In the realm of Text-Based Person Search (TBPS), mainstream methods aim to explore more efficient interaction frameworks between text descriptions and visual data. However, recent approaches encounter two principal challenges. Firstly, the widely used random-based Masked Language Modeling (MLM) considers all the words in the text equally during training. However, massive semantically vacuous words ('with', 'the', etc.) be masked fail to contribute efficient interaction in the cross-modal MLM and hampers the representation alignment. Secondly, manual descriptions in TBPS datasets are tedious and inevitably contain several inaccuracies. To address these issues, we introduce an Attention-Guided Alignment (AGA) framework featuring two innovative components: Attention-Guided Mask (AGM) Modeling and Text Enrichment Module (TEM).
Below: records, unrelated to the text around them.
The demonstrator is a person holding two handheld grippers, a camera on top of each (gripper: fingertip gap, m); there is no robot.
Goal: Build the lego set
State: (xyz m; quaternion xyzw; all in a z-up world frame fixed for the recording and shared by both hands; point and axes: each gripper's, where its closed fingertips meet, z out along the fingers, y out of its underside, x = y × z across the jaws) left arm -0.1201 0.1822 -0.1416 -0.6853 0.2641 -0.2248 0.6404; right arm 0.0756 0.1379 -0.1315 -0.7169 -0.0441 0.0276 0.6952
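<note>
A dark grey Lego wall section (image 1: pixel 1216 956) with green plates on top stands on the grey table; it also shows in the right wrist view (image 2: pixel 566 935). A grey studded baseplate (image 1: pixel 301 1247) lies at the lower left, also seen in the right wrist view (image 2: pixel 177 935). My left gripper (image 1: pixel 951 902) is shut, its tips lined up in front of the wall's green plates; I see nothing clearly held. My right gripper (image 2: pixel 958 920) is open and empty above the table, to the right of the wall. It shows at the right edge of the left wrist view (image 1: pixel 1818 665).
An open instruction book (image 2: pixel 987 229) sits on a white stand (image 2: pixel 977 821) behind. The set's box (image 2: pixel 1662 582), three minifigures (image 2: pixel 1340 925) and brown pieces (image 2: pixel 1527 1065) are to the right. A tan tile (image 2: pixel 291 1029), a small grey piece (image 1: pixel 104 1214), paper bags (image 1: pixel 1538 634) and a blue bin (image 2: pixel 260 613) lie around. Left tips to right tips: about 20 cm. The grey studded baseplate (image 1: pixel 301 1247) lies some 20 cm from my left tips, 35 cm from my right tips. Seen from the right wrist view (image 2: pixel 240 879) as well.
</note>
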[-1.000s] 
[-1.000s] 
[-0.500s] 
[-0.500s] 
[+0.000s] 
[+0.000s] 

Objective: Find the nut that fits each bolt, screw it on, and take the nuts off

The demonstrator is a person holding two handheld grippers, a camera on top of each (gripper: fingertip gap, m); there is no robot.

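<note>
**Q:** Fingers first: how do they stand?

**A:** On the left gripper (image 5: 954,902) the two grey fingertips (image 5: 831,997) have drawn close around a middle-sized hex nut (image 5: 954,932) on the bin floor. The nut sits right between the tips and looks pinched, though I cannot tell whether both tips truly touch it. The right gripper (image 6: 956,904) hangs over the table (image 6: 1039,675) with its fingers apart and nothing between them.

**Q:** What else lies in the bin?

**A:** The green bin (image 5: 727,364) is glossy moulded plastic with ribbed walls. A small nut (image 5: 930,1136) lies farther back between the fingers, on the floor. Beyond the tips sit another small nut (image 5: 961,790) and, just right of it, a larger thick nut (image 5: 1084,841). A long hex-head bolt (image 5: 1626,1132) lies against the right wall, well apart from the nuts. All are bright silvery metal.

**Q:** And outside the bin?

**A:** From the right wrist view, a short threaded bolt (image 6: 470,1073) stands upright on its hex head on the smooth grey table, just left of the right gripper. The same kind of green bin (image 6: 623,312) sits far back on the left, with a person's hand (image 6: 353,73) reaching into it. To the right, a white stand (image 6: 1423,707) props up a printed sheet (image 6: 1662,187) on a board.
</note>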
AGM dynamically masks semantically meaningful words by aggregating the attention weight derived from the text encoding process, thereby cross-modal MLM can capture information related to the masked word from text context and images and align their representations. Meanwhile, TEM alleviates low-quality representations caused by repetitive and erroneous text descriptions by replacing those semantically meaningful words with MLM's prediction. It not only enriches text descriptions but also prevents overfitting. Extensive experiments across three challenging benchmarks demonstrate the effectiveness of our AGA, achieving new state-of-the-art results with Rank-1 accuracy reaching 78.36%, 67.31%, and 67.4% on CUHK-PEDES, ICFG-PEDES, and RSTPReid, respectively.

翻译：在基于文本的行人检索领域，主流方法致力于探索文本描述与视觉数据之间更高效的交互框架。然而，现有方法面临两大主要挑战。首先，广泛使用的基于随机掩码的语言建模在训练过程中平等对待文本中的所有词汇。然而，大量语义空洞的词汇（如“with”、“the”等）被掩码后，无法为跨模态MLM提供有效的交互，反而阻碍了表征对齐。其次，TBPS数据集中的人工描述往往冗长且不可避免地包含一些不准确之处。为解决这些问题，我们提出了一个注意力引导对齐框架，该框架包含两个创新模块：注意力引导掩码建模和文本增强模块。AGM通过聚合文本编码过程中产生的注意力权重，动态地掩码具有语义意义的词汇，从而使跨模态MLM能够从文本上下文和图像中捕获与被掩码词汇相关的信息，并实现其表征的对齐。同时，TEM通过使用MLM的预测结果替换那些具有语义意义的词汇，缓解了由重复和错误文本描述导致的低质量表征问题。这不仅丰富了文本描述，还防止了过拟合。在三个具有挑战性的基准数据集上进行的大量实验证明了我们AGA框架的有效性，在CUHK-PEDES、ICFG-PEDES和RSTPReid数据集上分别达到了78.36%、67.31%和67.4%的Rank-1准确率，取得了新的最先进性能。